§ **Work order**: Every entry must be transcribed exactly. Pictures are not part of the copy.

§ **Task inputs**:
—————

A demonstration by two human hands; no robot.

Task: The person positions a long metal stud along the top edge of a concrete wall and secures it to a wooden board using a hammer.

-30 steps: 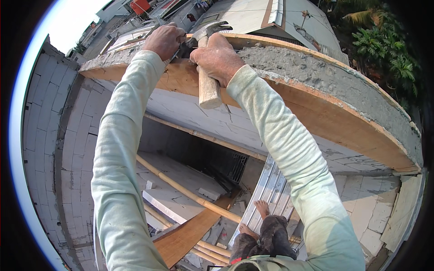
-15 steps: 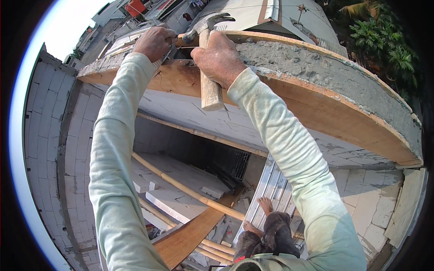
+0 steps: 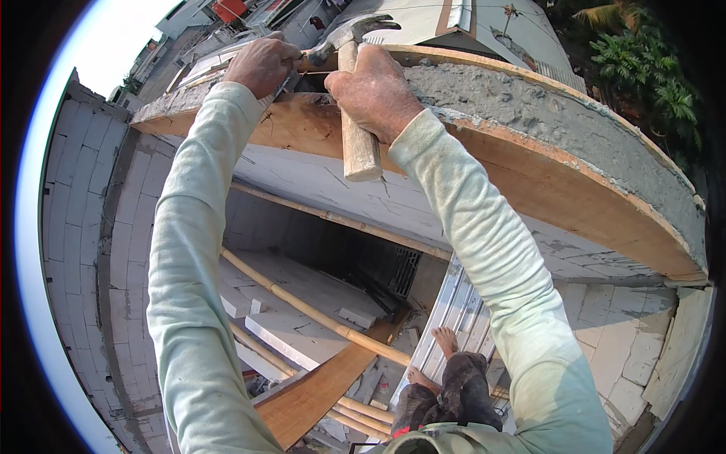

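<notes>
My right hand grips a claw hammer by its worn wooden handle, close under the metal head. The hammer stands nearly upright at the top of the wall, its claw pointing right and its striking end toward my left hand. That hand is closed, with fingertips bent down at the upper edge of the formwork; whatever they pinch is hidden. Below both hands runs a wooden formwork board, along a strip of rough grey concrete. A dark gap with thin metal pieces shows between my hands.
My bare feet are on ribbed metal sheeting high above a lower floor. Bamboo poles and a wooden plank cross below. A pale block wall rises at left; roofs and trees lie beyond.
The hammer and my right hand have shifted slightly up and right in the picture. My left hand shows a little higher, still at the formwork edge. The view itself has tilted slightly.
</notes>
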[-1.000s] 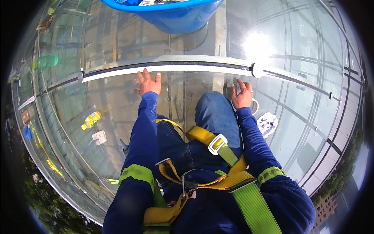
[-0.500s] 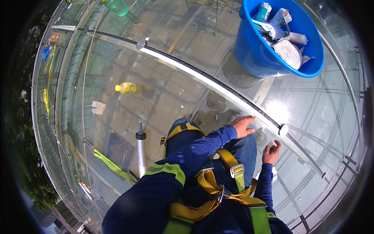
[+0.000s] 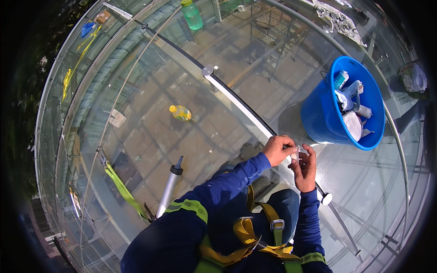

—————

§ **Answer**:
A demonstration by two human hands; no robot.

Task: The person positions a long metal stud along the top edge of a concrete wall and secures it to a wooden board using a hammer.

-30 steps: 
-15 steps: 
+0 steps: 

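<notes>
My right hand grips a claw hammer by its worn wooden handle, close under the metal head. The hammer stands nearly upright at the top of the wall, its claw pointing right and its striking end toward my left hand. That hand is closed, with fingertips bent down at the upper edge of the formwork; whatever they pinch is hidden. Below both hands runs a wooden formwork board, along a strip of rough grey concrete. A dark gap with thin metal pieces shows between my hands.
My bare feet are on ribbed metal sheeting high above a lower floor. Bamboo poles and a wooden plank cross below. A pale block wall rises at left; roofs and trees lie beyond.
The hammer and my right hand have shifted slightly up and right in the picture. My left hand shows a little higher, still at the formwork edge. The view itself has tilted slightly.
</notes>
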[-1.000s] 
[-0.500s] 
[+0.000s] 

The response to the exercise is complete.